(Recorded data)
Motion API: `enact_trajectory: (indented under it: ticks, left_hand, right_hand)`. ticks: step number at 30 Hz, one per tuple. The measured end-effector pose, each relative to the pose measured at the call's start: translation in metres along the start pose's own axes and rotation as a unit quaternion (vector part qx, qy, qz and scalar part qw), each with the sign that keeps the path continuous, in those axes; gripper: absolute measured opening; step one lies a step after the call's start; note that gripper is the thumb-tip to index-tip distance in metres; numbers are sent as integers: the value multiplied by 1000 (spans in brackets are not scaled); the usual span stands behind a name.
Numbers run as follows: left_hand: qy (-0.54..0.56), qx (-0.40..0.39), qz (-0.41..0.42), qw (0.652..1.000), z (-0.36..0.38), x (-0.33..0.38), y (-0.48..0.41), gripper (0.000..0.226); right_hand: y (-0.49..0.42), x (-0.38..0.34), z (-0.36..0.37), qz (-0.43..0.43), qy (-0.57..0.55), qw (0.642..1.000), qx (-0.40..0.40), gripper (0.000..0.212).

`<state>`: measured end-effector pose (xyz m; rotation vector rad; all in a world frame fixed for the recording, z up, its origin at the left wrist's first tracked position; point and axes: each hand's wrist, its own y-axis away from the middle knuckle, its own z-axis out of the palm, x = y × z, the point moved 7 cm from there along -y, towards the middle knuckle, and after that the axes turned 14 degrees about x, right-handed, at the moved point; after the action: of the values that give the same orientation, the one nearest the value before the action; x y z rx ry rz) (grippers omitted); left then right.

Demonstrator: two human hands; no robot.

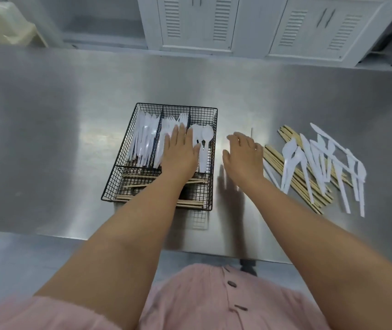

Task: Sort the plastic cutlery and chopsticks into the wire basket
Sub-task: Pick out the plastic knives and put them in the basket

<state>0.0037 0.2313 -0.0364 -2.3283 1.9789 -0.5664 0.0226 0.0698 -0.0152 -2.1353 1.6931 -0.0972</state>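
Left hand [181, 152]: grip released, flat over wire basket [208, 158] forks — likely levelling them.
Right hand [243, 156]: grip released, empty; unsorted pile [318, 163] just beside, on worktop [47, 139].

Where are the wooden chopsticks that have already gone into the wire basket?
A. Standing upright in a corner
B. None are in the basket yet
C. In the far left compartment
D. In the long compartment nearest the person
D: the chopsticks lie flat in the wire basket's near compartment, which runs crosswise; the far compartments hold white plastic cutlery.
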Motion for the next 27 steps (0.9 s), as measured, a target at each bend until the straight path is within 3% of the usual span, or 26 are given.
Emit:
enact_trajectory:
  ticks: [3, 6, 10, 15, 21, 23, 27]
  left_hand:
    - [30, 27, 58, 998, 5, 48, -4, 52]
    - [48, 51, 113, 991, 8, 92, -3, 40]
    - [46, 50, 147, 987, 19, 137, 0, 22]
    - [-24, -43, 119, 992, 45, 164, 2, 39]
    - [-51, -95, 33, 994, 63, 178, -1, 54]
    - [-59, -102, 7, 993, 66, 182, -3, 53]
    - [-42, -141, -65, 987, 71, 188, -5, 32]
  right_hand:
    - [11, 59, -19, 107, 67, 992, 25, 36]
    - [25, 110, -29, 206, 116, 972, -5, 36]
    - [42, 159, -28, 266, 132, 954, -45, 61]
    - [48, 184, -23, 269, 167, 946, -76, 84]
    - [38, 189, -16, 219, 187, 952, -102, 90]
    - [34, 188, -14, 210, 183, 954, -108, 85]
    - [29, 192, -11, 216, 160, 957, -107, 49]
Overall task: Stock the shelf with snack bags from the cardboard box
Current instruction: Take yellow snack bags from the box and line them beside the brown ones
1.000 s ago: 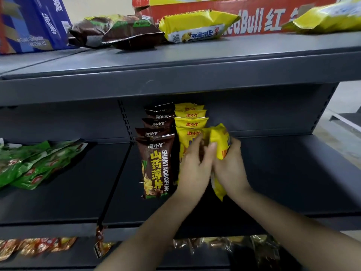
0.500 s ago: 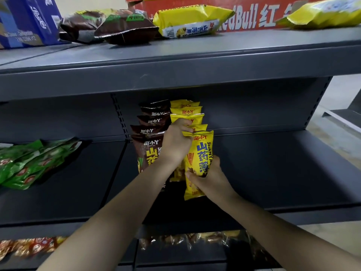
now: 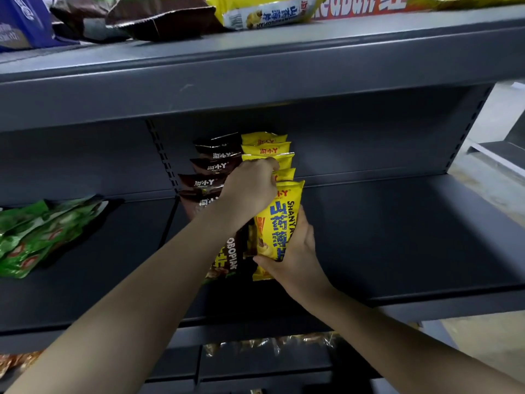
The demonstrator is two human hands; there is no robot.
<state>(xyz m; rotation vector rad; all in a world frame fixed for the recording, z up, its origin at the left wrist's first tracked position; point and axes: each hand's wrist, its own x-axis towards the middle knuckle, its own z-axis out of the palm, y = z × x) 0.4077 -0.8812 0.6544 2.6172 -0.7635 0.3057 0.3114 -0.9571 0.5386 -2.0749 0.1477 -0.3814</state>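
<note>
Two bare hands meet at a row of yellow snack bags [image 3: 267,150] standing upright, one behind another, on the grey middle shelf [image 3: 397,237], and we look along both forearms from above. The left hand [image 3: 250,191] reaches over the row, its fingers curled down over the top edges of the bags just behind the front one. The right hand [image 3: 298,260] grips the front yellow bag [image 3: 277,223] low down, thumb laid across its lower face and fingers wrapped round its right edge. That bag stands upright at the head of the row, its base on the shelf as far as we can tell. Touching the yellow row on its left, we see a matching row of brown snack bags [image 3: 216,166], partly hidden by the left forearm. Further left on the same level, well apart, green packets [image 3: 42,231] lie flat in a loose heap. On the top shelf [image 3: 255,66] above, we make out brown bags [image 3: 159,18], a yellow bag [image 3: 270,12] lying on its side, a blue box [image 3: 20,24] and the lower edge of a red carton [image 3: 369,7]. Below, clear-wrapped snacks [image 3: 270,344] show on a lower shelf.
</note>
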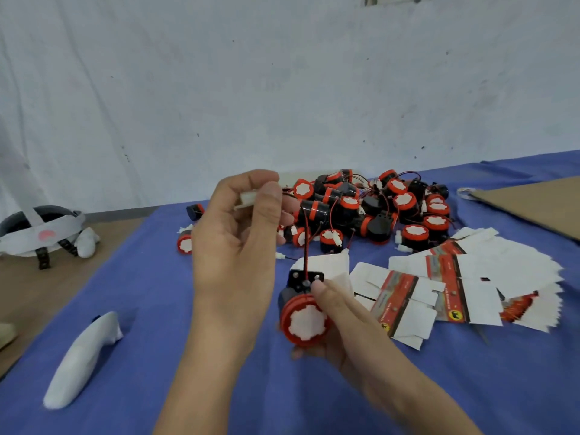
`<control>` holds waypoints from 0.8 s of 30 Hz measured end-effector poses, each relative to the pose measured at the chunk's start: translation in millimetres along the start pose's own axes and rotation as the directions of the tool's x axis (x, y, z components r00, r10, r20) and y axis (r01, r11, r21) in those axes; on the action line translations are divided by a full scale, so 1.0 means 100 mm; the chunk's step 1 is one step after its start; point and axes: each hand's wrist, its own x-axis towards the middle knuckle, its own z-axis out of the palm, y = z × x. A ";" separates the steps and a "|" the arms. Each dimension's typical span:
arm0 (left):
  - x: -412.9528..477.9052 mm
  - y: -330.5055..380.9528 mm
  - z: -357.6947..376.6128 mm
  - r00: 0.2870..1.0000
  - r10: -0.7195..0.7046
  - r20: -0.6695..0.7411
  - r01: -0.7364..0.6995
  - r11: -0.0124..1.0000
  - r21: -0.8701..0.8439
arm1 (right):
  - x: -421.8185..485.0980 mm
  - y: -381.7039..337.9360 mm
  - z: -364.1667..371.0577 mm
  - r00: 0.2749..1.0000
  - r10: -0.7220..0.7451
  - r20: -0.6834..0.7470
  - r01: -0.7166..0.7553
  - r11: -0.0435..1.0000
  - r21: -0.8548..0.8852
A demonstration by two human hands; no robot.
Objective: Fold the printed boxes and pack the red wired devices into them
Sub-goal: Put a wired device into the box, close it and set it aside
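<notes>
Red wired device (pixel 306 321) in right hand (pixel 345 334), left hand (pixel 235 246) apparently pinching its connector (pixel 248 198)

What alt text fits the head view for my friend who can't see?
A right hand holds a red device while the left hand pinches its white plug, the wire stretched between. Behind, on a blue cloth, lie a pile of devices and flat printed boxes.

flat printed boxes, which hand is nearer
Right. The right hand, gripping a red device, is beside the flat printed boxes; the left hand is farther left, pinching its white connector.
</notes>
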 end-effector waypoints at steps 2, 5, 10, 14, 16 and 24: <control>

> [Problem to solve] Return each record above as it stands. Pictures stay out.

> [Written answer]
Motion API: `enact_trajectory: (indented under it: ticks, left_hand, right_hand)`. ticks: step number at 30 Hz, one per tuple. The measured end-effector pose, each relative to the pose measured at the call's start: translation in metres along the start pose's own axes and rotation as a unit quaternion (vector part qx, qy, qz and scalar part qw), each with the sign that keeps the path continuous, in those axes; gripper: absolute measured opening; step one lies a step after the call's start; note that gripper is the thumb-tip to index-tip distance in metres; numbers are sent as integers: the value multiplied by 1000 (spans in brackets are not scaled); the usual span stands behind a name.
Numbers run as follows: left_hand: qy (-0.54..0.56), qx (-0.40..0.39), qz (-0.41..0.42), qw (0.652..1.000), z (-0.36..0.38), x (-0.33..0.38), y (-0.48..0.41), gripper (0.000..0.226); right_hand: y (-0.49..0.42), x (-0.38..0.34), z (-0.36..0.37), qz (-0.43..0.43), qy (-0.57..0.55), qw (0.642..1.000), qx (-0.40..0.40), gripper (0.000..0.212).

`<state>`: measured end-effector pose (xyz m; rotation vector rad; all in a world frame fixed for the recording, z up, its origin at the left wrist's first tracked position; point and axes: each hand's wrist, its own y-axis away from the middle knuckle, its own z-axis out of the palm, x = y × z, the point moved 7 cm from there along -y, towards the middle knuckle, and after that the axes turned 14 degrees about x, right-handed, at the moved point; after the action: of the values that give the same orientation, the one nearest the value before the action; x y z rx ry rz) (grippers omitted); left then right.

Demonstrator: two human hands; no robot.


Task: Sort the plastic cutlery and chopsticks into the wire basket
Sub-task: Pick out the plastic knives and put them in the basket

<state>0.0037 0.2313 -0.0364 -2.3283 1.9789 -0.5664 0.0226 0.0698 -0.0152 -2.1353 1.6931 -0.0972</state>
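Left hand [181, 152]: grip released, flat over wire basket [208, 158] forks — likely levelling them.
Right hand [243, 156]: grip released, empty; unsorted pile [318, 163] just beside, on worktop [47, 139].

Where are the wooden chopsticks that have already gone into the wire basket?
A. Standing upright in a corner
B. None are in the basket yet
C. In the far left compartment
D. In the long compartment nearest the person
D: the chopsticks lie flat in the wire basket's near compartment, which runs crosswise; the far compartments hold white plastic cutlery.
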Motion for the next 27 steps (0.9 s), as measured, a target at each bend until the straight path is within 3% of the usual span, or 26 are given.
Emit:
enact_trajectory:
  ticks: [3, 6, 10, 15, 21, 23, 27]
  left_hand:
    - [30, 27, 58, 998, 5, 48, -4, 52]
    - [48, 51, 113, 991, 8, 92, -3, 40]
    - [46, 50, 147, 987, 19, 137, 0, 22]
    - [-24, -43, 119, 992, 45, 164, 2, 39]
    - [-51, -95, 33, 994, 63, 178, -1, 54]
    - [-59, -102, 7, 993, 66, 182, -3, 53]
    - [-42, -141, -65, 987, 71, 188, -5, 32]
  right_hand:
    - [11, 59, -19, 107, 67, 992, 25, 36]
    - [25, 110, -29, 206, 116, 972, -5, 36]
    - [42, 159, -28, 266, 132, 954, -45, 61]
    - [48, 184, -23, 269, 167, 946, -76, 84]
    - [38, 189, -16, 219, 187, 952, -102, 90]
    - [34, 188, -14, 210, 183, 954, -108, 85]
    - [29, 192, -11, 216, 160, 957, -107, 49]
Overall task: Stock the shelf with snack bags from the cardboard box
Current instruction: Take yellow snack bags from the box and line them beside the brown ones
1.000 s ago: 
0.500 s ago: 
now: 
The demonstrator is two human hands; there is no robot.
<state>(xyz m; rotation vector rad; all in a world frame fixed for the recording, z up, its origin at the left wrist's first tracked position; point and axes: each hand's wrist, its own x-axis towards the middle knuckle, its own z-axis out of the palm, y = z × x) 0.4077 -0.8812 0.6544 2.6172 -0.7635 0.3057 0.3114 -0.9571 0.5386 -2.0749 0.1477 -0.3814</state>
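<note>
Two bare hands meet at a row of yellow snack bags [image 3: 267,150] standing upright, one behind another, on the grey middle shelf [image 3: 397,237], and we look along both forearms from above. The left hand [image 3: 250,191] reaches over the row, its fingers curled down over the top edges of the bags just behind the front one. The right hand [image 3: 298,260] grips the front yellow bag [image 3: 277,223] low down, thumb laid across its lower face and fingers wrapped round its right edge. That bag stands upright at the head of the row, its base on the shelf as far as we can tell. Touching the yellow row on its left, we see a matching row of brown snack bags [image 3: 216,166], partly hidden by the left forearm. Further left on the same level, well apart, green packets [image 3: 42,231] lie flat in a loose heap. On the top shelf [image 3: 255,66] above, we make out brown bags [image 3: 159,18], a yellow bag [image 3: 270,12] lying on its side, a blue box [image 3: 20,24] and the lower edge of a red carton [image 3: 369,7]. Below, clear-wrapped snacks [image 3: 270,344] show on a lower shelf.
</note>
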`<control>` holds waypoints from 0.8 s of 30 Hz measured end-effector poses, each relative to the pose measured at the chunk's start: translation in millimetres along the start pose's own axes and rotation as the directions of the tool's x axis (x, y, z components r00, r10, r20) and y axis (r01, r11, r21) in those axes; on the action line translations are divided by a full scale, so 1.0 means 100 mm; the chunk's step 1 is one step after its start; point and axes: each hand's wrist, its own x-axis towards the middle knuckle, its own z-axis out of the palm, y = z × x. A ";" separates the steps and a "|" the arms. Each dimension's typical span:
arm0 (left):
  - x: -412.9528..477.9052 mm
  - y: -330.5055..380.9528 mm
  - z: -357.6947..376.6128 mm
  - r00: 0.2870..1.0000
  - r10: -0.7195..0.7046
  - r20: -0.6695..0.7411
  - r01: -0.7364..0.6995
  - r11: -0.0124..1.0000
  - r21: -0.8701..0.8439
arm1 (right):
  - x: -421.8185..485.0980 mm
  - y: -381.7039..337.9360 mm
  - z: -364.1667..371.0577 mm
  - r00: 0.2749..1.0000
  - r10: -0.7220..0.7451
  - r20: -0.6834..0.7470
  - r01: -0.7166..0.7553
  - r11: -0.0435..1.0000
  - r21: -0.8548..0.8852
A demonstration by two human hands; no robot.
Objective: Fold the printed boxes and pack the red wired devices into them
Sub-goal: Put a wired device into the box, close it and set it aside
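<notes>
Red wired device (pixel 306 321) in right hand (pixel 345 334), left hand (pixel 235 246) apparently pinching its connector (pixel 248 198)

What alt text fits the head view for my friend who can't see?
A right hand holds a red device while the left hand pinches its white plug, the wire stretched between. Behind, on a blue cloth, lie a pile of devices and flat printed boxes.

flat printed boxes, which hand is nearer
Right. The right hand, gripping a red device, is beside the flat printed boxes; the left hand is farther left, pinching its white connector.
</notes>
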 end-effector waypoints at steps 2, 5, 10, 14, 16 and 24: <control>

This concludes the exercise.